The World Is Getting Smaller
For the first time in recorded history, the ocean has wholly consumed an inhabited island.
The obliteration of Lohachara island, in India’s part of the Sundarbans where the Ganges and the Brahmaputra rivers empty into the Bay of Bengal, marks the moment when one of the most apocalyptic predictions of environmentalists and climate scientists has started coming true.
As the seas continue to swell, they will swallow whole island nations, from the Maldives to the Marshall Islands, inundate vast areas of countries from Bangladesh to Egypt, and submerge parts of scores of coastal cities.
I remember living in our beach house in Hawaii, watching as our shoreline disappeared a little more with each storm. (Some of you will remember that it even made the news there.) By the time we’d left, we’d lost the majority of palm trees that had onced lined our shoreline.
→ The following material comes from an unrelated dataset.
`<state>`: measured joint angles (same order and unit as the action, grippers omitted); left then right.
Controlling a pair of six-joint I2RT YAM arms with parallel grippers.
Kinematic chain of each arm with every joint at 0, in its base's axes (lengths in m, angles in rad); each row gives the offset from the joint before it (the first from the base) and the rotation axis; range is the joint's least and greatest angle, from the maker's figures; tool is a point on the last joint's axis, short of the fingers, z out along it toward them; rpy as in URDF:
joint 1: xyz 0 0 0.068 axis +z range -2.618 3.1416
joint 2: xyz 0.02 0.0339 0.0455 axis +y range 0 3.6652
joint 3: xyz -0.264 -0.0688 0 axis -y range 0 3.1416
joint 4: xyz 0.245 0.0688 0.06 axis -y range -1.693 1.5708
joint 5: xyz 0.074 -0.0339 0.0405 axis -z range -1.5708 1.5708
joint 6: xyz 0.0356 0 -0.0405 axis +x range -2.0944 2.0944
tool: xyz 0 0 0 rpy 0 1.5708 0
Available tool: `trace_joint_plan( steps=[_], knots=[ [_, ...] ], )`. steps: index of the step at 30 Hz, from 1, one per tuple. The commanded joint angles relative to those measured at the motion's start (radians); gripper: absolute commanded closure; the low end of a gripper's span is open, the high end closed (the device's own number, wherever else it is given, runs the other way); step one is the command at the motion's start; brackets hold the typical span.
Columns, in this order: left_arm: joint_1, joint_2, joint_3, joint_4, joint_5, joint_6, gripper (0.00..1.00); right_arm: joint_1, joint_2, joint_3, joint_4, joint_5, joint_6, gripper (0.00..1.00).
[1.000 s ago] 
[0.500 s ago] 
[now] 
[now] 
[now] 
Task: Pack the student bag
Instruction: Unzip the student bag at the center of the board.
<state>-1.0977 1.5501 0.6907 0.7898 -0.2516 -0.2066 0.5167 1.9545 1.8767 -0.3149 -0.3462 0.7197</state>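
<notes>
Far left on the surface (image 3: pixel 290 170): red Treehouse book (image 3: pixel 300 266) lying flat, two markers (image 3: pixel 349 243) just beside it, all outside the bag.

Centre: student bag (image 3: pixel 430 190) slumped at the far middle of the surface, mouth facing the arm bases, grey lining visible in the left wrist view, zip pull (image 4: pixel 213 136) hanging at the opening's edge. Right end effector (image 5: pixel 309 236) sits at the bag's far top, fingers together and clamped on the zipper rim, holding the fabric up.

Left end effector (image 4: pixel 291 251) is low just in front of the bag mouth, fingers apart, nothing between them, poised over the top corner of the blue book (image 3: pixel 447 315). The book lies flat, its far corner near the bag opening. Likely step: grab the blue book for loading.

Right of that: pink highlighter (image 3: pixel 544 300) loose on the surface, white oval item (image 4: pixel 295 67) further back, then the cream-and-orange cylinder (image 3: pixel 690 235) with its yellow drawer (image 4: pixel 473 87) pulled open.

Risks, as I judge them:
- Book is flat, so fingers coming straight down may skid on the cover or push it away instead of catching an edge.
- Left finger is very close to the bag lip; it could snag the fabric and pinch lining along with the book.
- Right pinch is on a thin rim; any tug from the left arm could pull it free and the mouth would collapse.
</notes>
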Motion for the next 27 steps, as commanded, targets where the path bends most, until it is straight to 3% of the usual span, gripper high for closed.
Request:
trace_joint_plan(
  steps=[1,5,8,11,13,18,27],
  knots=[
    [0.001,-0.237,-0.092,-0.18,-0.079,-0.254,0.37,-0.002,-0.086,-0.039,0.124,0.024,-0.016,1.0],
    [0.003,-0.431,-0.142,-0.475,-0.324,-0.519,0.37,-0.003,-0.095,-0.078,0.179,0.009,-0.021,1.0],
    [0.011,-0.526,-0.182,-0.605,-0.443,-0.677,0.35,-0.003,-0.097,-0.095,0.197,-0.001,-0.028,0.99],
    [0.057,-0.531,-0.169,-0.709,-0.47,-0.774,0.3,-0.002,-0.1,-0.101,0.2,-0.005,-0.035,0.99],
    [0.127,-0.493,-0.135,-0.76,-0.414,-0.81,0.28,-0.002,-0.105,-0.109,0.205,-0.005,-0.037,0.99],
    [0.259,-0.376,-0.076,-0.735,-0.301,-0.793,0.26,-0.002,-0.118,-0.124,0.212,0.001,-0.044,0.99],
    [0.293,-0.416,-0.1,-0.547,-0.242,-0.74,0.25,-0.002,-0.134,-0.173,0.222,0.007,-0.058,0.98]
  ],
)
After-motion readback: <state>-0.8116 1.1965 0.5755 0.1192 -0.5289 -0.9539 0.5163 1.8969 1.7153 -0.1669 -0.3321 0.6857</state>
Now, I’m in frequent touch with the couple who bought our old house. Turns out, the erosion only got worse and they had to install sandbags — at great expense — to protect the shore. Of course, the island’s bureaucracy first required them to jump through numerous hoops to get permission, and even now that the sandbags are there, the red tape is nowhere near its end.
Is all this due to global warming, or is it just the eventual alteration of land by the incessant demands of the sea? I, for one, haven’t the slightest idea. But I’m going to do my patriotic part to combat it: I’m going to eat beef.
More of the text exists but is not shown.